In the case of our SFs, an initial population of 12 was used where each individual was comprised of 5 genes representing NRad, NAng, RRadc, RAngc and B. The fitness of each individual was calculated by generating the SFs with the appropriate parameters and training a NN using these, the negative MSE was used as the fitness score. Each of the three fittest individuals were then selected to breed with one of the remaining nine individuals with whom they would produce four offspring. Each of the offspring's genes had a 50% chance of being from each parent and there was a 50% chance that one of the genes (randomly selected) would mutate to a random value. This process was repeated for 20 generations and the individual with the best fitness in the entire history was selected as the parameters to the optimised SFs – see the MSDE_Sosso_alpha GitHub repository29 for further details.

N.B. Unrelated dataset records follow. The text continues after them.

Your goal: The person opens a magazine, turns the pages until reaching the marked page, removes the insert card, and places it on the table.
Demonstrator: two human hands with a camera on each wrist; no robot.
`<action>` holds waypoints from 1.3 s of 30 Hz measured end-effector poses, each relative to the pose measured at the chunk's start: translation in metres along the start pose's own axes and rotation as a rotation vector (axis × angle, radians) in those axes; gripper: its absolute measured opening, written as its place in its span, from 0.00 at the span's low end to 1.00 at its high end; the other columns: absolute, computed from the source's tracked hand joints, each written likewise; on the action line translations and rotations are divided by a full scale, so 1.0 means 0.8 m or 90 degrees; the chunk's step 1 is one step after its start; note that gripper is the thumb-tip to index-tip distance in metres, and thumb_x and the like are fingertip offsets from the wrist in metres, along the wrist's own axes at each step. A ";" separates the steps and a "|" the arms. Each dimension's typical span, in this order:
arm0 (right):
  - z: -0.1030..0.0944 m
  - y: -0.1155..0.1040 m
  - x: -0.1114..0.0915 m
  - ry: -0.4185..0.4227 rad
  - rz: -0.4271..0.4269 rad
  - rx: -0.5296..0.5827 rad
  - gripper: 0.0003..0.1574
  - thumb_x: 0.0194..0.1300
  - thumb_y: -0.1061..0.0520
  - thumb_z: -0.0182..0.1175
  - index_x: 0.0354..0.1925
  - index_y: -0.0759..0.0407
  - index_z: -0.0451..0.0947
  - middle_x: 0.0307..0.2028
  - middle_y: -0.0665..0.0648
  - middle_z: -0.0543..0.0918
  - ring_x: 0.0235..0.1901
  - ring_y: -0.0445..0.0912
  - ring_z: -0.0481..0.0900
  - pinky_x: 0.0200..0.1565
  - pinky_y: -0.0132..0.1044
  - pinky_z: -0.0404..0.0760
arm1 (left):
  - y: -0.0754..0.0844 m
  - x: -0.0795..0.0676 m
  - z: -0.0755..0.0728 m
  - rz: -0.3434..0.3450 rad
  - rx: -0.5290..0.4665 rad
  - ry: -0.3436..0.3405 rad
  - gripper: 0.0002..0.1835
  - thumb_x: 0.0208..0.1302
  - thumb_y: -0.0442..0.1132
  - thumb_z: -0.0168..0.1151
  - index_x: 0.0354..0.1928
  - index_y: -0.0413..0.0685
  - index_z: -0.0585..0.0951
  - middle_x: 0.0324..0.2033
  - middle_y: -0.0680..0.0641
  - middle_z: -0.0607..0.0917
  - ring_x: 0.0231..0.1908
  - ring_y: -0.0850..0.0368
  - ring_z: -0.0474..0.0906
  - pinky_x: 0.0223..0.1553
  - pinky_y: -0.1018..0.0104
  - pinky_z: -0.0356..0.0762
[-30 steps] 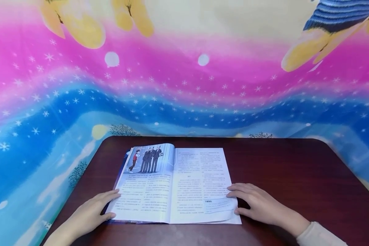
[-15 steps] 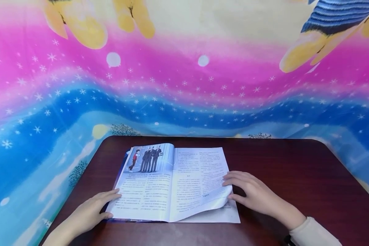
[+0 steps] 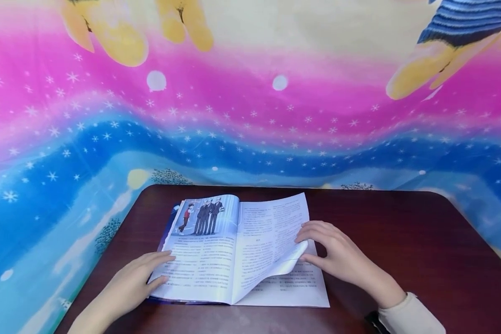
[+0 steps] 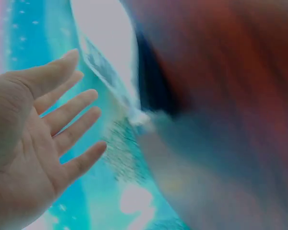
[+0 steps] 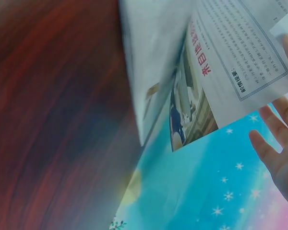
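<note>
An open magazine [image 3: 204, 264] lies on the dark wooden table, its left page topped by a drawing [image 3: 204, 215] of figures in suits. My left hand [image 3: 129, 283] rests at the lower left edge with fingers extended over the margin; the left wrist view shows that hand [image 4: 33, 139] with fingers spread. My right hand [image 3: 340, 253] pinches the lower outer part of the right page [image 3: 260, 232], which curls upward off the sheet [image 3: 300, 287] beneath. Seen in the right wrist view, the lifted page's underside [image 5: 230, 81] carries print and a coloured picture.
The dark reddish-brown table [image 3: 401, 241] has rounded far corners and extends to the right of the magazine. Behind it hangs a pink and blue cloth [image 3: 250, 116] with snowflakes and cartoon feet, coming down to the table's far edge.
My right hand has taken the right page's lower corner and raised it up and leftward, baring the sheet below. The left hand has slid slightly right onto the left page.
</note>
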State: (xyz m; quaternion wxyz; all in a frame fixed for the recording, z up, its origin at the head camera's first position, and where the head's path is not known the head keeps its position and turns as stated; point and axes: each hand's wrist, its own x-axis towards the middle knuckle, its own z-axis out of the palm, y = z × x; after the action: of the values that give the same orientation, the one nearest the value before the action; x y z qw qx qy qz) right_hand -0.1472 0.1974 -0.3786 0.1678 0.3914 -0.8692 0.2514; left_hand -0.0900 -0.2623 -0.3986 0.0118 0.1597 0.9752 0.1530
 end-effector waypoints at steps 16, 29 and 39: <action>-0.001 -0.019 0.027 0.043 0.006 0.043 0.28 0.50 0.55 0.78 0.50 0.47 0.81 0.48 0.43 0.81 0.55 0.43 0.74 0.59 0.40 0.68 | 0.132 0.060 0.000 0.223 -0.122 0.137 0.24 0.65 0.47 0.68 0.63 0.62 0.78 0.59 0.61 0.80 0.59 0.59 0.75 0.59 0.51 0.74; 0.003 -0.038 0.047 0.067 0.000 0.087 0.27 0.54 0.50 0.76 0.53 0.49 0.81 0.49 0.44 0.81 0.53 0.42 0.74 0.55 0.39 0.72 | 0.198 0.090 0.012 0.369 -0.192 0.194 0.35 0.58 0.46 0.74 0.68 0.57 0.73 0.62 0.57 0.77 0.61 0.60 0.74 0.59 0.56 0.74; 0.001 -0.044 0.054 0.070 0.001 0.084 0.26 0.56 0.46 0.75 0.52 0.50 0.81 0.48 0.44 0.82 0.54 0.42 0.74 0.58 0.41 0.71 | 0.203 0.096 0.016 0.387 -0.170 0.242 0.33 0.60 0.35 0.72 0.67 0.54 0.73 0.63 0.54 0.77 0.61 0.58 0.74 0.59 0.59 0.74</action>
State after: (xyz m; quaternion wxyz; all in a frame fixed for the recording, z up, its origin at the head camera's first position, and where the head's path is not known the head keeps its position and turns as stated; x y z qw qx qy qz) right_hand -0.1483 0.1513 -0.3472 0.1892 0.3863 -0.8405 0.3295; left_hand -0.1117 -0.0881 -0.3600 -0.1942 0.4074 0.8396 0.3024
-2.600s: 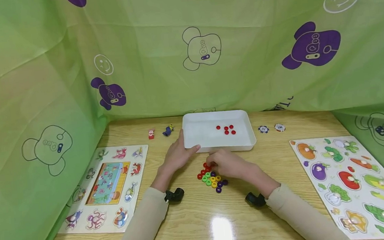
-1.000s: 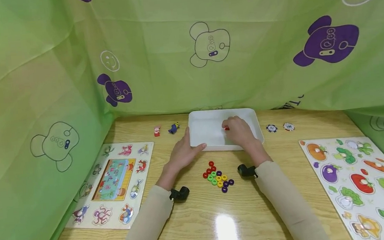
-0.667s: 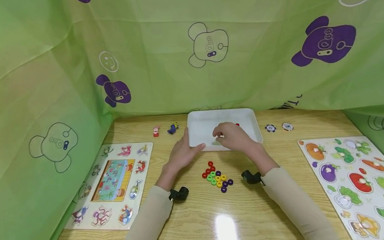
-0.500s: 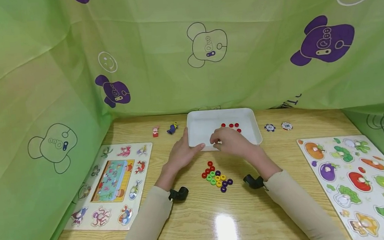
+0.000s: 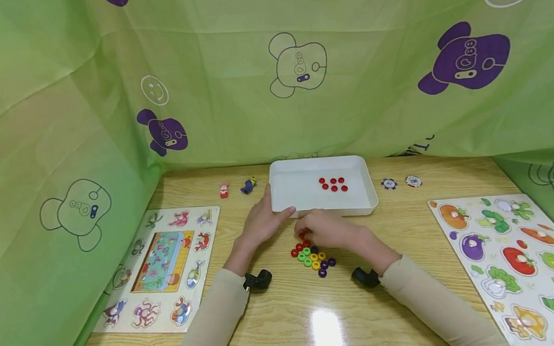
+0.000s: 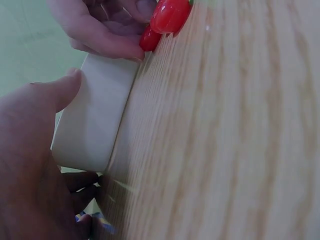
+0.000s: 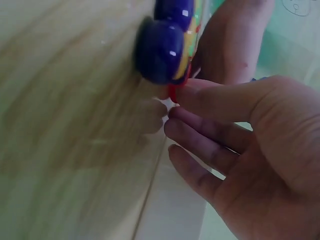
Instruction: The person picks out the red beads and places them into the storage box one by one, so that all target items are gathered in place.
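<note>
Now | white tray [image 5: 293, 191]: six red rings [image 5: 334, 181] | right hand [image 5: 328, 229] pinches another ring [image 7: 172, 93]

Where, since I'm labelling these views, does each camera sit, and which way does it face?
Head: on the person's head, facing forward and down at the table, white tray and beads; left hand, right hand and sleeves show.
Left wrist: on that wrist, facing the tray's front wall; the left hand shows, with the right hand's fingers at the top.
Right wrist: on that wrist, facing a red bead and purple beads; the right hand shows, the left beyond.
Both wrist views share both hands and the white tray.
</note>
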Available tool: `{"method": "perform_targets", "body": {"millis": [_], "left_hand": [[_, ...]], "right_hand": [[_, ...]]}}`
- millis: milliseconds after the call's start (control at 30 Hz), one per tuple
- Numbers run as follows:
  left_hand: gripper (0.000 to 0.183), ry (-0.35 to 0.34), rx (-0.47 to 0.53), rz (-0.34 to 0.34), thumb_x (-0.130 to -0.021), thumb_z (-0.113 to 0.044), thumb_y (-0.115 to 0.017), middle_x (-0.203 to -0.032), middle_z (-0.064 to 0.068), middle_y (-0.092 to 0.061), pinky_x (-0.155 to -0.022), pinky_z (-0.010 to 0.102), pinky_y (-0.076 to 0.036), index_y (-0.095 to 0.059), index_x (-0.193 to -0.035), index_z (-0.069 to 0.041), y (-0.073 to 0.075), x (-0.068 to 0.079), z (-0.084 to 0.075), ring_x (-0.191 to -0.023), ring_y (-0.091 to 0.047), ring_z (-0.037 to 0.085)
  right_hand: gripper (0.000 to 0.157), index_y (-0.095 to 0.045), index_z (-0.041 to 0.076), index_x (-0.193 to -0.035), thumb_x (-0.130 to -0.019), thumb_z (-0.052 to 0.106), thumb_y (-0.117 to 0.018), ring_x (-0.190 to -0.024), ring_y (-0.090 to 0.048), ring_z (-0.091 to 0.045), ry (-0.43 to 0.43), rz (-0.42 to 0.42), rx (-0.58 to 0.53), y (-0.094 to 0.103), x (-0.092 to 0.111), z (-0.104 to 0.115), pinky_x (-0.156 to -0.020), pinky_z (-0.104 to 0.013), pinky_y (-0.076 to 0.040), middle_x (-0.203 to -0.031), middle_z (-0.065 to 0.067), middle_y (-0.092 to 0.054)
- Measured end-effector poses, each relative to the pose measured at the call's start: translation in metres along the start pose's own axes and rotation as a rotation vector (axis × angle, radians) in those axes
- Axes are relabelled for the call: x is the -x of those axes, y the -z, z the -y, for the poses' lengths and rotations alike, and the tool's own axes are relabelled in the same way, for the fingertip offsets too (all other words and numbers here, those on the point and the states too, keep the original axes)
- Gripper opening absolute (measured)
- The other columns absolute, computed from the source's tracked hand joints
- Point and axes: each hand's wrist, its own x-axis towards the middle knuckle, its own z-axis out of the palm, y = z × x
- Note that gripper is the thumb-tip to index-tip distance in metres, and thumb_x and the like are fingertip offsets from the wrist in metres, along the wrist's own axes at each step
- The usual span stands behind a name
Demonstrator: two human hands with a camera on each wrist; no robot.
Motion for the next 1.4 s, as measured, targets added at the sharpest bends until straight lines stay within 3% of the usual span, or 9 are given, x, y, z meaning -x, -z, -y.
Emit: {"method": "perform_targets", "body": {"millis": [333, 533, 700, 1000, 1200, 1400], "left_hand": [[0.100, 0.001, -0.002, 0.000, -0.080, -0.069, -0.049, -0.150, 0.011, -0.034, -0.103, 0.047, -0.040, 0.003, -0.150, -0.021, -0.001, 0.000, 0.000, -0.131, -0.042, 0.031], [0.103, 0.021, -0.005, 0.001, -0.079, -0.071, -0.049, -0.152, 0.011, -0.028, -0.106, 0.048, -0.035, 0.002, -0.150, -0.016, -0.003, 0.001, 0.001, -0.134, -0.037, 0.033], [0.105, 0.034, -0.019, 0.007, -0.078, -0.074, -0.046, -0.153, 0.012, -0.026, -0.108, 0.049, -0.033, 0.001, -0.150, -0.014, -0.004, 0.002, 0.001, -0.135, -0.035, 0.034], [0.103, 0.035, -0.009, -0.001, -0.079, -0.070, -0.049, -0.152, 0.012, -0.027, -0.108, 0.050, -0.033, 0.000, -0.150, -0.015, -0.001, 0.001, 0.000, -0.135, -0.035, 0.034], [0.104, 0.042, -0.006, 0.007, -0.078, -0.072, -0.048, -0.153, 0.012, -0.025, -0.110, 0.050, -0.030, 0.001, -0.150, -0.015, -0.001, 0.001, 0.001, -0.136, -0.033, 0.035], [0.105, 0.041, -0.001, 0.017, -0.078, -0.073, -0.047, -0.153, 0.012, -0.025, -0.110, 0.051, -0.030, 0.001, -0.150, -0.014, -0.001, 0.002, 0.000, -0.137, -0.032, 0.035]], "right_hand": [[0.012, -0.071, 0.021, -0.091, -0.083, 0.013, -0.067, -0.078, -0.052, -0.002, 0.009, -0.017, 0.069, -0.005, -0.001, 0.000, -0.072, -0.018, -0.048, -0.091, 0.010, -0.063], [0.016, -0.072, 0.017, -0.095, -0.081, 0.009, -0.067, -0.082, -0.056, -0.004, -0.038, -0.013, -0.017, 0.005, 0.002, 0.001, -0.076, -0.022, -0.049, -0.092, 0.007, -0.066], [0.019, -0.072, 0.012, -0.098, -0.081, 0.005, -0.067, -0.081, -0.058, -0.007, -0.083, -0.091, -0.069, 0.021, 0.005, -0.004, -0.075, -0.024, -0.051, -0.090, 0.004, -0.065], [0.013, -0.071, 0.006, -0.094, -0.081, 0.006, -0.068, -0.077, -0.057, -0.016, -0.259, -0.256, -0.060, 0.042, 0.007, -0.042, -0.070, -0.030, -0.049, -0.085, -0.003, -0.066], [0.016, -0.071, 0.004, -0.095, -0.082, 0.005, -0.062, -0.086, -0.059, -0.023, -0.416, -0.253, -0.070, 0.036, 0.009, -0.076, -0.075, -0.036, -0.049, -0.094, -0.009, -0.068], [0.019, -0.071, 0.003, -0.093, -0.080, 0.000, -0.057, -0.093, -0.060, -0.028, -0.469, -0.292, -0.057, 0.030, 0.005, -0.097, -0.078, -0.040, -0.050, -0.100, -0.013, -0.067]]}}
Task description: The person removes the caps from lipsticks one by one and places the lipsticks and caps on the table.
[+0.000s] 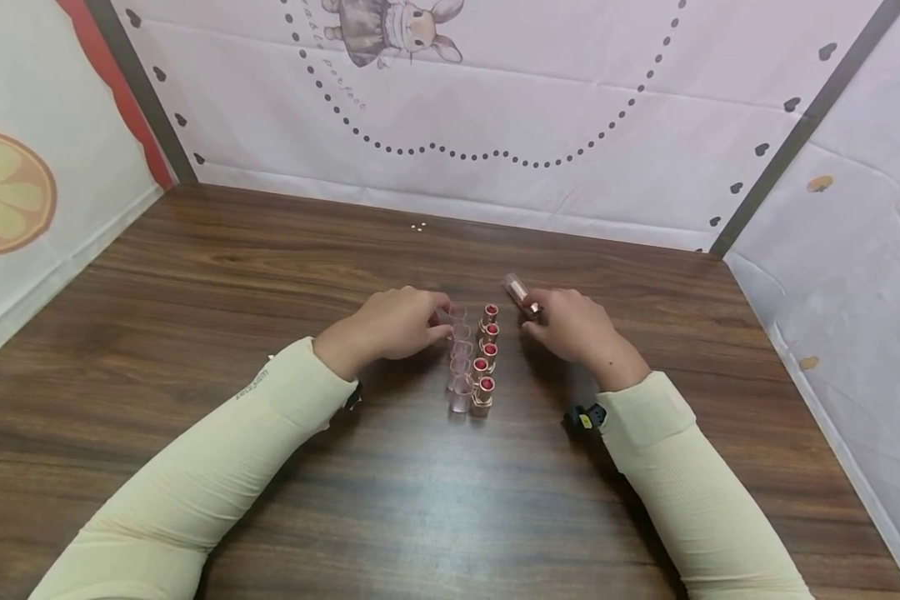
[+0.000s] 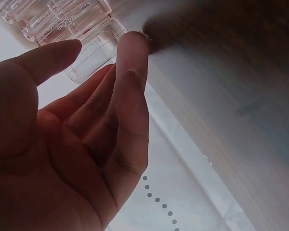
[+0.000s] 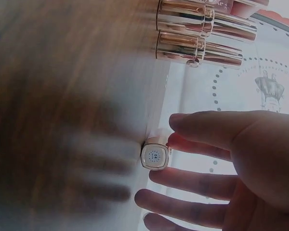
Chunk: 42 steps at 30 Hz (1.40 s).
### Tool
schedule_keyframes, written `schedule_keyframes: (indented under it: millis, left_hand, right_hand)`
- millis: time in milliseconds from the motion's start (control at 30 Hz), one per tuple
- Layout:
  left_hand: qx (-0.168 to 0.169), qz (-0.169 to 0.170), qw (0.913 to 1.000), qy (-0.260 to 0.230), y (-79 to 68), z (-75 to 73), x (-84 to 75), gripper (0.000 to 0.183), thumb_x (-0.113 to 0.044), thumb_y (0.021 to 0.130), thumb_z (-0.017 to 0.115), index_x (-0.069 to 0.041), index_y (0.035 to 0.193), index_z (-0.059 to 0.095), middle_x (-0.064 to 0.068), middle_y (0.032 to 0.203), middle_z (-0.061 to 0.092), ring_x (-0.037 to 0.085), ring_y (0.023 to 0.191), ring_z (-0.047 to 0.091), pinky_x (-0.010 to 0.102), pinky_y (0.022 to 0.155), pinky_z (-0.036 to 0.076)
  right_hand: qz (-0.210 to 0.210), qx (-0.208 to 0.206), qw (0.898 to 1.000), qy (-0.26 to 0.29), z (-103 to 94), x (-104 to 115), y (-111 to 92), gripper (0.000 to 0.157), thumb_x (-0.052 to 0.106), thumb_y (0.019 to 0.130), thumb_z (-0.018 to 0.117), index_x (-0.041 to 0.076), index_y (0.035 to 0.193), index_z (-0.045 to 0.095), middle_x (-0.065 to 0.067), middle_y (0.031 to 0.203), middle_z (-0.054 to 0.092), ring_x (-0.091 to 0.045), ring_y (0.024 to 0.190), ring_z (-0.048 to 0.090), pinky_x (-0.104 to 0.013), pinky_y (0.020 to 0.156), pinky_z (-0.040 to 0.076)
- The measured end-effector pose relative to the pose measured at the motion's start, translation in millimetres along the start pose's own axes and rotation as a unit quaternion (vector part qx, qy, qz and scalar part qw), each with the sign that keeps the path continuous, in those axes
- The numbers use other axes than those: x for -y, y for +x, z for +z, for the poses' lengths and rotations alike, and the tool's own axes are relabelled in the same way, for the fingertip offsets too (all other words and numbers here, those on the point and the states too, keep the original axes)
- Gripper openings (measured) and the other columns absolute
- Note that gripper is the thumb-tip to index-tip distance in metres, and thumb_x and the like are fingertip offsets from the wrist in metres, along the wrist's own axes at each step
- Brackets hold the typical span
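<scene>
Several clear lipstick caps (image 1: 461, 393) stand in a row on the table, beside a parallel row of uncapped rose-gold lipsticks (image 1: 489, 354) with red tips. My left hand (image 1: 397, 323) is at the far end of the cap row, thumb and index finger spread apart near the farthest clear cap (image 2: 98, 43). To the right of the rows, one capped lipstick (image 1: 518, 288) lies on its side, its clear end pointing away. My right hand (image 1: 572, 325) has its fingers at the lipstick's base (image 3: 155, 156), which faces the right wrist camera; thumb and fingers are extended, not wrapped round it.
Small white bits (image 1: 418, 226) lie near the back of the brown wooden table (image 1: 292, 242). Printed cloth walls (image 1: 495, 108) enclose the back and both sides. A dark device (image 1: 585, 417) sits at the right wrist.
</scene>
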State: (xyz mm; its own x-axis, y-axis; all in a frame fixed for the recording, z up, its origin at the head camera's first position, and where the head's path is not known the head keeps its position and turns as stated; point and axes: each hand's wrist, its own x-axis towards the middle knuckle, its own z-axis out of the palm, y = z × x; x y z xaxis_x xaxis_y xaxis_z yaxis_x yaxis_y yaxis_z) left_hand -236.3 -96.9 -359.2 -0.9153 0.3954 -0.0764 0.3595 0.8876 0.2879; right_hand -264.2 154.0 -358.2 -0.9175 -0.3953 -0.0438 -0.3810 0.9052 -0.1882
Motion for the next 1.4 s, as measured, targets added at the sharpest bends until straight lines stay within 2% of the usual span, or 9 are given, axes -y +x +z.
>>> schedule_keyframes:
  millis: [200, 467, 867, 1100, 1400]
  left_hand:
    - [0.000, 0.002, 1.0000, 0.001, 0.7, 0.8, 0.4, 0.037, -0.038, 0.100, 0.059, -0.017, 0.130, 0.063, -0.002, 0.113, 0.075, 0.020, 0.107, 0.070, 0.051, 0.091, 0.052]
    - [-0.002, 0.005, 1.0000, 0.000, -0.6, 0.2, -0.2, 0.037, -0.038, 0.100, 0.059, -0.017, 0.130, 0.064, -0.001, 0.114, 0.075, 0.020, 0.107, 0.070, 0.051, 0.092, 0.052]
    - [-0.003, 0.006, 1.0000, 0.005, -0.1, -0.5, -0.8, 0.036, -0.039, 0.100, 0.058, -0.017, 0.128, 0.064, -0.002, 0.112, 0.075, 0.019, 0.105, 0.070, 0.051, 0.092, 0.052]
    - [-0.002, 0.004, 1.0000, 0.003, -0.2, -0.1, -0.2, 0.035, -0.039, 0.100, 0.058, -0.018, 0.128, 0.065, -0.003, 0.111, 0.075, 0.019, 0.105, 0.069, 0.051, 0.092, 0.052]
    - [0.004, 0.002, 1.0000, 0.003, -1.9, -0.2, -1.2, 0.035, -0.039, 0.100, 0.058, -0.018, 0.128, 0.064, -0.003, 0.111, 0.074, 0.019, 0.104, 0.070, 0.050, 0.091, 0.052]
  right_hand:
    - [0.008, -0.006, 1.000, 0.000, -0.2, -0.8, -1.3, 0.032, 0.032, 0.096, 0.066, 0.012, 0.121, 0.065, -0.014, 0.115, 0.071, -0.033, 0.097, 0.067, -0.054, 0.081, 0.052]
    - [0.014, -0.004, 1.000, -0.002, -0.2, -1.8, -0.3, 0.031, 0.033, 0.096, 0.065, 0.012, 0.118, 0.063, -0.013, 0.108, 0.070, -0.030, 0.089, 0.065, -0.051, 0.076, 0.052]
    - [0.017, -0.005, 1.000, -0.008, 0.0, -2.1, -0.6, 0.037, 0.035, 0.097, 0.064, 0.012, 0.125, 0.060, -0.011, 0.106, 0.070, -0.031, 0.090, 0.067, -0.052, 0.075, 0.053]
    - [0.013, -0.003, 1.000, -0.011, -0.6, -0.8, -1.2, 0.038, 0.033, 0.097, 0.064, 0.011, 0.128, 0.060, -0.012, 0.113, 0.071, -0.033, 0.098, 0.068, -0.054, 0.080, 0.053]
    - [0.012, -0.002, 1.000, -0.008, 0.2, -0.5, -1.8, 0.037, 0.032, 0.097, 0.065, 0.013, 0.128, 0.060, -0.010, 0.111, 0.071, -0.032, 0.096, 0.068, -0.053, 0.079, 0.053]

The results from this process are given in Table 3. Note that is perfectly possible to apply feature selection strategies to descriptors such as H-wACSFs as well: possible options include CUR decomposition and farthest point sampling, as recently demonstrated by Imbalzano et al.61
MSE | |||||
---|---|---|---|---|---|
STD | Cliques | Cliques [FS] | H-wACSFs | H-wACSFs [GAs] | |
Lipo | 0.198 ± 0.098 (0.682 ± 0.023) | 0.412 ± 0.016 (0.950 ± 0.019) | 0.690 ± 0.005 (1.032 ± 0.040) [15] | 0.889 ± 0.020 (0.939 ± 0.022) | 0.746 ± 0.019 (0.920 ± 0.031) |
Hepa | 0.253 ± 0.063 (0.413 ± 0.059) | 0.176 ± 0.007 (0.317 ± 0.029) | 0.125 ± 0.005 (0.304 ± 0.028) [18] | 0.590 ± 0.055 (1.238 ± 0.171) | 0.314 ± 0.010 (0.350 ± 0.037) |
Amo | 0.460 ± 0.127 (0.806 ± 0.171) | 0.130 ± 0.009 (0.950 ± 0.360) | 0.497 ± 0.029 (0.994 ± 0.167) [13] | 0.362 ± 0.041 (1.348 ± 0.465) | 0.124 ± 0.019 (0.838 ± 0.084) |
PCC | |||||
---|---|---|---|---|---|
STD | Cliques | Cliques [FS] | H-wACSFs | H-wACSFs [GAs] | |
Lipo | 0.933 ± 0.003 (0.737 ± 0.019) | 0.859 ± 0.003 (0.623 ± 0.010) | 0.727 ± 0.003 (0.554 ± 0.020) [15] | 0.336 ± 0.011 (0.273 ± 0.020) | 0.503 ± 0.020 (0.0327 ± 0.013) |
Hepa | 0.687 ± 0.043 (0.295 ± 0.031) | 0.731 ± 0.012 (0.359 ± 0.054) | 0.826 ± 0.007 (0.450 ± 0.041) [18] | 0.641 ± 0.035 (0.148 ± 0.033) | 0.417 ± 0.037 (0.136 ± 0.077) |
Amo | 0.873 ± 0.008 (0.637 ± 0.058) | 0.935 ± 0.007 (0.400 ± 0.218) | 0.733 ± 0.015 (0.349 ± 0.111) [13] | 0.802 ± 0.028 (0.261 ± 0.101) | 0.936 ± 0.009 (0.497 ± 0.134) |
Concerning the Lipo dataset, STD outperform both cliques and H-wACSFs. The latter are clearly not very suitable to deal with this particular dataset. As discussed in further detail below, this was expected, given the nature of the target property to be predicted. On the other hand, by using the full set of cliques (i.e. without feature selection) one can achieve results of similar quality to those obtained via the STD – quite impressive, considering how basic the cliques descriptors are. Upon feature selection, specifically utilising only 15 cliques (out of 246), the performance of the cliques degrades further; however, being able to retain some predictive capabilities using 15 molecular fragments is indicative of the potential of this descriptor.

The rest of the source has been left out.